その日を最後に彼との便りが途絶えた。電話が着信拒否され、LINEもブロックされたのだ。あの日から初めて、次郎はついに「自己主張」したのだった。

いったいどうしたのだろう。

イブを迎えたのに、次郎とはつながらない。でも、なぜか、彼の家までおしかける勇気がおこらない。

何から何まで私のために存在してくれた次郎。人間ではなく、私の世話をしてくれるAIかもと錯覚し始めた次郎。

従順なAIが急に人間になって、自分にそっぽを向いた。次郎が人間らしさを見せたとき、彼はすっと姿を消してしまったのだ。
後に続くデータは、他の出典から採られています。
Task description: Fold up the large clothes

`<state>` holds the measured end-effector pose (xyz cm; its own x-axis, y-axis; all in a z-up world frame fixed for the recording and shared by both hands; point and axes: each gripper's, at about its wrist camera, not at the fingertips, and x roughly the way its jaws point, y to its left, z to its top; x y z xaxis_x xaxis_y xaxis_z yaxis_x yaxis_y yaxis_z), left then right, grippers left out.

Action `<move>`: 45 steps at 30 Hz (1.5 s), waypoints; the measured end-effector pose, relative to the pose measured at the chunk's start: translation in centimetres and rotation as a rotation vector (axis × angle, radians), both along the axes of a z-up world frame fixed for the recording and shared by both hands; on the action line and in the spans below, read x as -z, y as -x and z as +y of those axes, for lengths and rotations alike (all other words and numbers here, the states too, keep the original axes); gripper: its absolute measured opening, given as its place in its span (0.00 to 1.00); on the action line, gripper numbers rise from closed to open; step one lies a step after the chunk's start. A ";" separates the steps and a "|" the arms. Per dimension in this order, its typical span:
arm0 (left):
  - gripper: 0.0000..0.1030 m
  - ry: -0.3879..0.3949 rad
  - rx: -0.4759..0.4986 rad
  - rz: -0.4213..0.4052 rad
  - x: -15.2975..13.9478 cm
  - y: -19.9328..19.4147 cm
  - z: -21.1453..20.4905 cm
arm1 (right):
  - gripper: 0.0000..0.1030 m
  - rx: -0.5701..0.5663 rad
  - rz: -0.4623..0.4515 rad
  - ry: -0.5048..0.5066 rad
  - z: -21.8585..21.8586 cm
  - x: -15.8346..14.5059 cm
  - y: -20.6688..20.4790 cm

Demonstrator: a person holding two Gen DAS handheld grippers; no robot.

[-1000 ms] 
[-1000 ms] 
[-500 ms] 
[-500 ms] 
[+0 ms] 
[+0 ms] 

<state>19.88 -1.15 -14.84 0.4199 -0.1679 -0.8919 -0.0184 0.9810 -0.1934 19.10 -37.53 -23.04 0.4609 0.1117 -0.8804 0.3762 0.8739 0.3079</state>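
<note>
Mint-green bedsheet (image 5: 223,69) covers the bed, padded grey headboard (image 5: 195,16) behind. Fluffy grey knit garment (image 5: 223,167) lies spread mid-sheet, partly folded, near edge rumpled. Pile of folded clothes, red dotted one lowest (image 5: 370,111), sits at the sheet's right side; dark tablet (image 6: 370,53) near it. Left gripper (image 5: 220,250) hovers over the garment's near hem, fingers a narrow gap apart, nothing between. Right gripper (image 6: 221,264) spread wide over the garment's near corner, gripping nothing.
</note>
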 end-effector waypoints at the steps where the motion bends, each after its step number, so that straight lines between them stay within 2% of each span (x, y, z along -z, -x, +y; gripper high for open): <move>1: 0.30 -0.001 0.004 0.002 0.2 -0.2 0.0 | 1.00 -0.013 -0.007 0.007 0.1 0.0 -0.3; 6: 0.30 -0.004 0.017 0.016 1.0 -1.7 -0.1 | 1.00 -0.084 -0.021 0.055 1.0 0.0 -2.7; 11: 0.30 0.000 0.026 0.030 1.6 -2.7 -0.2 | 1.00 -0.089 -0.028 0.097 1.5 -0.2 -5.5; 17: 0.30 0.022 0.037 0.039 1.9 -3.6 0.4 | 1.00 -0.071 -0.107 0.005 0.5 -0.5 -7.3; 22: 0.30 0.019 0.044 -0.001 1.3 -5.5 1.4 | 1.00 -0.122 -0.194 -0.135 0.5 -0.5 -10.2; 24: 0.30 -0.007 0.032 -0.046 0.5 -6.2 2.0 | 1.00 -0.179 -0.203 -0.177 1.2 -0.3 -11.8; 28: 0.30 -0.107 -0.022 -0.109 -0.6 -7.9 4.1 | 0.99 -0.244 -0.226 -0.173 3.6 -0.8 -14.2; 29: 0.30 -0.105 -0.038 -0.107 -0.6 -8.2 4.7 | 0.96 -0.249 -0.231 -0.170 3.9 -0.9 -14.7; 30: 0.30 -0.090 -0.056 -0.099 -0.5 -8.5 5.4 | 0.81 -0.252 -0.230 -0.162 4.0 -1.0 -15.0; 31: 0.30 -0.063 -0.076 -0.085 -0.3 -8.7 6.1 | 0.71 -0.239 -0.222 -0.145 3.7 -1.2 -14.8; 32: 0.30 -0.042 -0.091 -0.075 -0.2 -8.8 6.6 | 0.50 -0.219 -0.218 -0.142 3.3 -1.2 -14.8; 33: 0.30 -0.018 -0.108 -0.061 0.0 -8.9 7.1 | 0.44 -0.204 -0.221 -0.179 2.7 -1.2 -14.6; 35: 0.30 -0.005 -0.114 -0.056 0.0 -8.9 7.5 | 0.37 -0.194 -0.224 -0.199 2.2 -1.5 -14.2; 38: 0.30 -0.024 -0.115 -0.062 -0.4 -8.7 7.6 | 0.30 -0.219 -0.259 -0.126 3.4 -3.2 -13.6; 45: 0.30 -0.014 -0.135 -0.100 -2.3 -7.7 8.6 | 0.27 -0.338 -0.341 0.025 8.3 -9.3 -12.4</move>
ひとりで過ごすイブが確定したとき、奈美子には次の候補が全くいないことに気づいた。

こんなこと、今までにはなかったこと。

彼女の大切にしていた価値観が無残にも崩れ落ちる。

「私は男が途切れたことがない」

どう考えても、今、途切れてしまっている。なぜか、次郎以外の男をキープしていなかったのだ。

何もかも自分の思いのままでいてくれた次郎の存在が、他の存在に全く意識を向けさせないほどに、奈美子を満たしてくれていたのだ。

今、自分から強引に誰か男を誘う気になれない。誘ったらどんな男でもすぐ、仕掛けた落し穴にハマるはずなのに、今の奈美子にはそんな気が全く起こらないでいる。

イブだからといって焦る自分が情けないし、そんな焦燥感に包まれて右往左往する自分を今まで見たことがない。それに、イブまでに彼氏彼女を作る、なんていきがっていた時代なんてとっくの昔に過ぎ去っている。

「人間を愛したい、人間に愛されたいから、私は常にそばにいる男を求めていた。でも愛している対象に人間らしさがないときに限って、私はその人に一途になっていた」

全て思い通りのAIのような男に、皮肉にも一途な愛を注いでいた、そして人間として、男として、奈美子と離れるという「意志」を見せて、彼は消えた。

一途な愛の終わりと共に、奈美子はついに男が途切れた。

「男が途切れたことがない」

それが自分らしさのよりどころだった奈美子は、ついに降参した。

1年前の次郎とのLINEの記録を映したスマホの画面に、ひとつぶの涙が零れ、画面の奥にすーっと染みていく。それは奈美子に、この記録を消去するきっかけを与えてくれた。

イブの夜空を見上げると、冷たくゆらぐ風が、奈美子の蒼白な頬に注ぎ込む。

それは、奈美子を次のフェーズへと運ぶやさしくふわりとした風だった。